A URL (also sometimes known as a URI or Uniform Resource Indicator) consists of two or three parts: the protocol followed by ://, the server name or IP address and optionally the path to the resource we wish to access. For example the URL http://carpentries.org means we want to access the default location on the server carpentries.org using the HTTP protocol. The URL https://carpentries.org/contact/ means we want to access the contact location on the carpentries.org server using the secure HTTPS protocol.

Requests and responses

The two main objects in HTTP are the request and the response. Each HTTP connection is initiated by sending a request, and is replied to with a response. Both the request and response have a header, that defines metadata about what is requested and what is included in the response, and both can also have a body, containing data. To look at these in more detail, we can use the curl command. Specifically, to see the request headers, we can use curl -v followed by the URL we wish to request.
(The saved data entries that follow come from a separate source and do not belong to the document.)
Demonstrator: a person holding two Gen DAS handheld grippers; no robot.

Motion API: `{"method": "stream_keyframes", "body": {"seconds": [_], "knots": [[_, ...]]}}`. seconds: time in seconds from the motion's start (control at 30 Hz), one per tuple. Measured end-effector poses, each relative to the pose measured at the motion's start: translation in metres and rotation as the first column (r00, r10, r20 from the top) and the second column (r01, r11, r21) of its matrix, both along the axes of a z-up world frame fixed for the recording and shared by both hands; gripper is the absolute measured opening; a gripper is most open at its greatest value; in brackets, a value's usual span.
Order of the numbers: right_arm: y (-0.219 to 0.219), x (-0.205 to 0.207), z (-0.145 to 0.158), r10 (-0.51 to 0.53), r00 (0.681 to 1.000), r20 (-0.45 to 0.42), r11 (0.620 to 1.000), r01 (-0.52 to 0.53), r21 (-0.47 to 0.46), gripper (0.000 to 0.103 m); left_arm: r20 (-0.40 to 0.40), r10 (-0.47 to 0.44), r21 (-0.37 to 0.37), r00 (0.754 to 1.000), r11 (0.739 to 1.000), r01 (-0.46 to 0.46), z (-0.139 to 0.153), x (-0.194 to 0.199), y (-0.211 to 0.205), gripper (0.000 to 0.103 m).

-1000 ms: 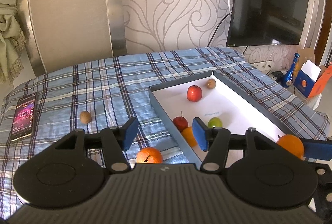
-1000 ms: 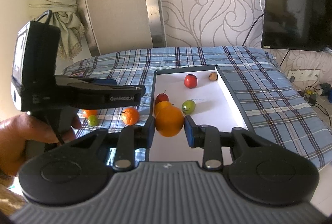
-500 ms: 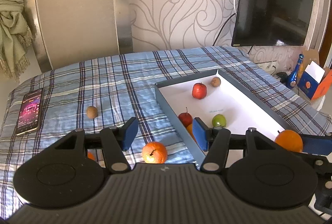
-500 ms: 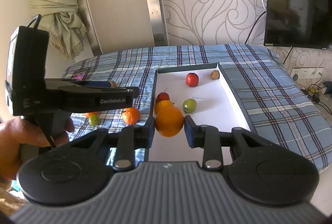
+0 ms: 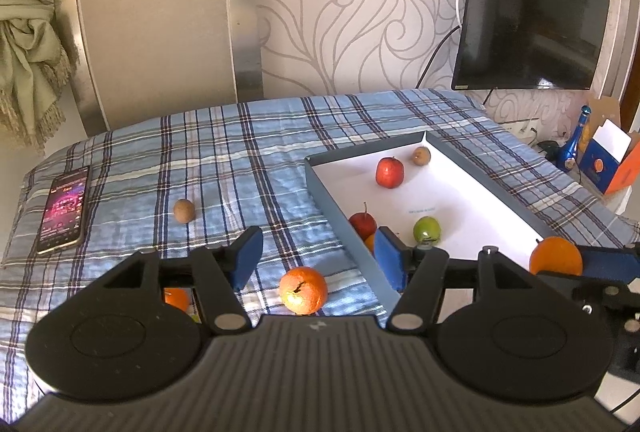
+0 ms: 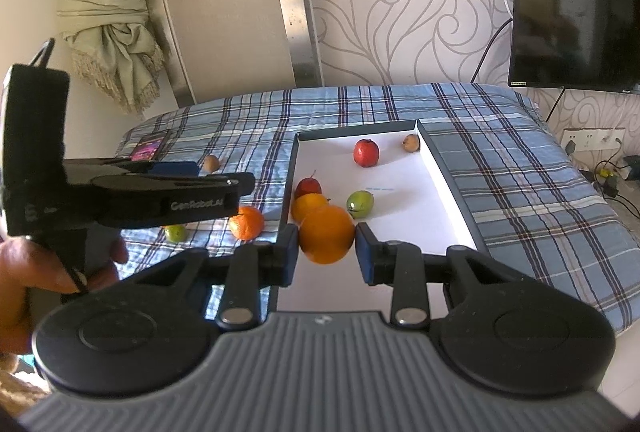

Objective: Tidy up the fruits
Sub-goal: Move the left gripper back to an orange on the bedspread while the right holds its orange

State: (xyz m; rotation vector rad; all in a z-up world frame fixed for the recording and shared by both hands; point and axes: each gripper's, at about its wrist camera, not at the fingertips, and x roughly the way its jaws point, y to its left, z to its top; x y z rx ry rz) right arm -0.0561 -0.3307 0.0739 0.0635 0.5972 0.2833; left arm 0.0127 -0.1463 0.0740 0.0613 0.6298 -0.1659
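My right gripper (image 6: 326, 250) is shut on an orange (image 6: 327, 234), held over the near end of a white-lined box (image 6: 444, 184); the held orange also shows in the left wrist view (image 5: 556, 255). The box holds two red apples (image 6: 365, 152) (image 6: 308, 186), a green fruit (image 6: 360, 204), an orange (image 6: 308, 204) and a small brown fruit (image 6: 411, 142). My left gripper (image 5: 318, 258) is open and empty above a loose orange (image 5: 303, 290) on the plaid cloth, left of the box wall (image 5: 344, 228).
A brown fruit (image 5: 184, 210), another orange (image 5: 176, 299) and a small green fruit (image 6: 176, 233) lie on the cloth. A phone (image 5: 64, 209) lies at the cloth's left edge. A TV (image 5: 532, 12) hangs on the wall behind.
My left gripper has drawn back and lifted slightly, so the loose orange sits further ahead between its fingers. The right gripper holds the orange in nearly the same place.
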Motion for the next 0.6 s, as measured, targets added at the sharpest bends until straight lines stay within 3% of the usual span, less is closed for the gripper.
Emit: {"method": "stream_keyframes", "body": {"seconds": [0.6], "knots": [[-0.012,0.013,-0.006,0.002,1.0,-0.015,1.0,-0.002,0.013,0.034,-0.006,0.043,0.006,0.999,0.999,-0.043,-0.002,-0.01,0.008,0.074]]}}
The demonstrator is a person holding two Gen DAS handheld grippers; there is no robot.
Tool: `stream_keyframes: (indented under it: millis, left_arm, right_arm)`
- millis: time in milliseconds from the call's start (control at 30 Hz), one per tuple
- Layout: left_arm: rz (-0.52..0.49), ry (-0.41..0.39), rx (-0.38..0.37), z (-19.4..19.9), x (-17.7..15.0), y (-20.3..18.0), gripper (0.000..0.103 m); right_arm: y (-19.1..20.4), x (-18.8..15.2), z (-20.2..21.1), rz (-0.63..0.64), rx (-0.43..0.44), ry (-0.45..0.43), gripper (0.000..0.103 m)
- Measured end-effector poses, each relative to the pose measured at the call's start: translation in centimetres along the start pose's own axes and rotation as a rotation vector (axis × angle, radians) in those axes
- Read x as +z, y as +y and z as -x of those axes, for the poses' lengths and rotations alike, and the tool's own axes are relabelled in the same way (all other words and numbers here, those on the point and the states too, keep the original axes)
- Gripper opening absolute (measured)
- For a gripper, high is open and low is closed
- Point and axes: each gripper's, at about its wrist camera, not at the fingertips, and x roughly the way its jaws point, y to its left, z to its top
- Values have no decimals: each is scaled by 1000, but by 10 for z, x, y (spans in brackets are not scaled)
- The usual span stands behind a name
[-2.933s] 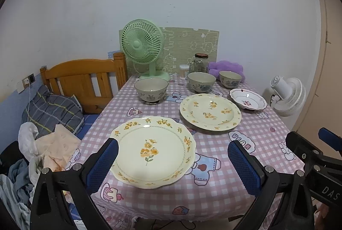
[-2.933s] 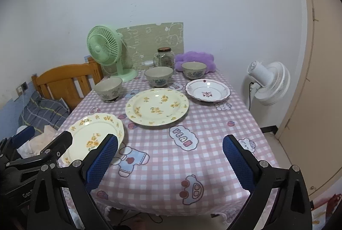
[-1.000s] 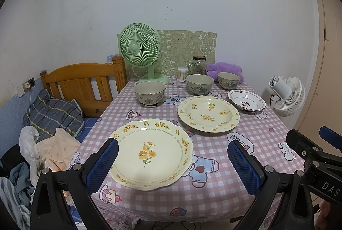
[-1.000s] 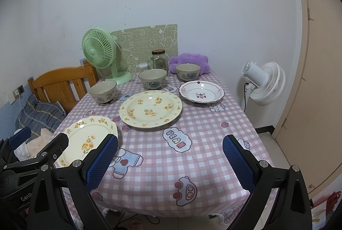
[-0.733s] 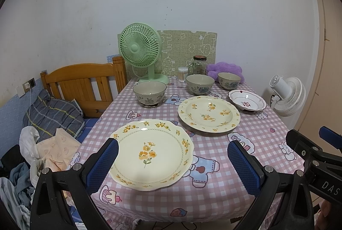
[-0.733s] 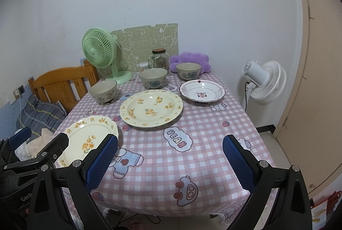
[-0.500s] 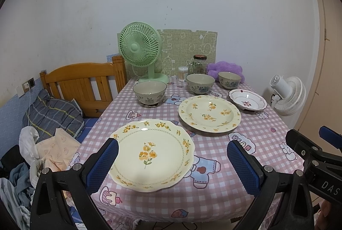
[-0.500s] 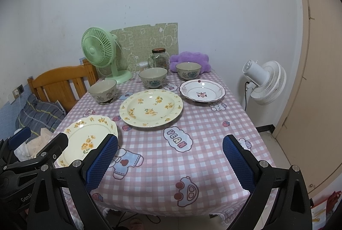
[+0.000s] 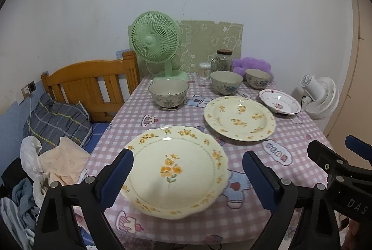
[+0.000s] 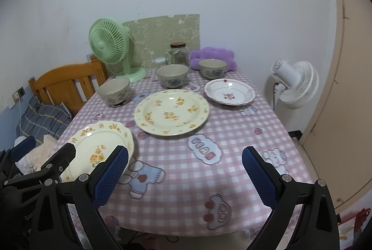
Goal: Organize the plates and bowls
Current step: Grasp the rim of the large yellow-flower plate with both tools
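Six dishes: three plates and three bowls, all on the checked tablecloth [image 10: 232, 133].
Landmark: the large yellow-flowered plate [image 10: 172, 111] [image 9: 239, 118] mid-table.
Scalloped plate [image 9: 175, 171] [image 10: 100, 147]: nearer than the landmark, to its left, close to the table's front edge.
Red-trimmed plate [image 10: 229, 92] [image 9: 279, 104]: just right of the landmark, slightly farther back.
Left bowl [image 9: 168, 93] [image 10: 113, 89]: behind-left of the landmark.
Middle bowl [image 10: 172, 75] [image 9: 226, 82]: directly behind the landmark.
Right bowl [image 10: 212, 68] [image 9: 257, 78]: behind-right, beyond the red-trimmed plate.
Green fan [image 9: 155, 41]: far behind-left.
Left gripper [image 9: 187, 180]: spread wide, empty, pads either side of the scalloped plate, raised over it.
Right gripper [image 10: 184, 175]: spread wide, empty, over bare cloth in front of the landmark.
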Motion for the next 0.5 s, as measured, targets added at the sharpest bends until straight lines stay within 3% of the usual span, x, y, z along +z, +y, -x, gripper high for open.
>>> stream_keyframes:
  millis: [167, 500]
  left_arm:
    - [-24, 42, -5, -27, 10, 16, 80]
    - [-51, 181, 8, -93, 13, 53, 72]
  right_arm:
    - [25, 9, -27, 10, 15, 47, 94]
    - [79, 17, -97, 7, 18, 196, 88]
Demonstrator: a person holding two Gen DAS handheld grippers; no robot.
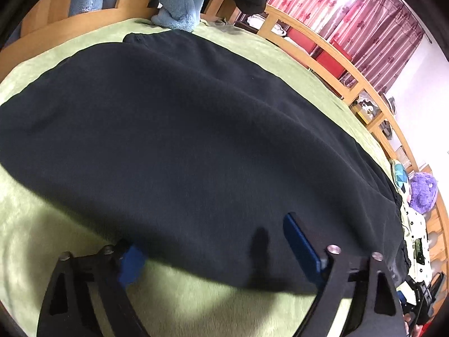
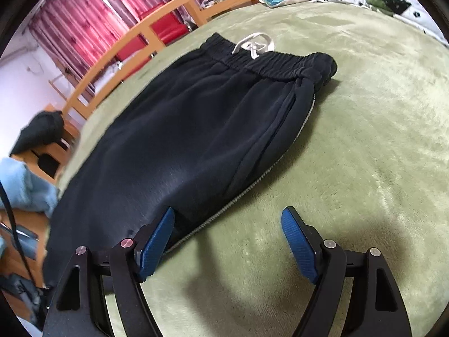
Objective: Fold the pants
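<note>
Soft black pants (image 2: 179,129) flat on fuzzy green blanket (image 2: 364,168). Right gripper (image 2: 227,236) and left gripper (image 1: 213,241) beside pants edge, blue pads apart, gripping nothing.

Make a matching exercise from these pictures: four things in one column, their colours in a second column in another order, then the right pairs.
Things:
1. pants
2. drawstring
3. blanket
4. curtain

Colours:
A. white
B. red-pink with stripes
C. black
D. green

Pairs: 1-C, 2-A, 3-D, 4-B
</note>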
$ curl -v http://carpentries.org
*   Trying 13.32.168.28...
* TCP_NODELAY set
* Connected to carpentries.org (13.32.168.28) port 80 (#0)
> GET / HTTP/1.1
> Host: carpentries.org
> User-Agent: curl/7.64.1
> Accept: */*
>
< HTTP/1.1 301 Moved Permanently
< Server: CloudFront
< Date: Sat, 13 Mar 2021 01:10:22 GMT
< Content-Type: text/html
< Content-Length: 183
< Connection: keep-alive
< Location: https://carpentries.org/
< X-Cache: Redirect from cloudfront
< Via: 1.1 f25763791d7f1173b560742bb9507145.cloudfront.net (CloudFront)
< X-Amz-Cf-Pop: LHR62-C5
< X-Amz-Cf-Id: JJLCGx6qUOpaid_ArD0kph8QddidHgWnKoi72yNn0Jazmla8H5mUGg==
<
<html>
<head><title>301 Moved Permanently</title></head>
<body bgcolor="white">
<center><h1>301 Moved Permanently</h1></center>
<hr><center>CloudFront</center>
</body>
</html>
* Connection #0 to host carpentries.org left intact
* Closing connection 0

Lines starting > here are request headers, and lines starting < are response headers. Following this is the body (the section from <html> to </html>), which in this case is a short web page.

In this case, after identifying what type of request this is (a GET request), the location to look for (/), and the HTTP version, we include three headers: the first states the domain name we are looking to contact (in case one server is serving multiple domain names, as is quite common), the second identifies what software we’re using to connect (as some servers will adjust the content depending on, for example, which browser you connect with), and the third tells the server what we’re looking for—in this case we will accept whatever the server has to offer.

The server then responds with a status code, followed by a lot of metadata. In this case, the status code 301 indicates that the site is no longer at the location we tried, so the metadata includes where to look instead. This is followed by a short web page explaining the same thing. Most browsers will see the 301 and automatically redirect to the correct location so you never see this error message.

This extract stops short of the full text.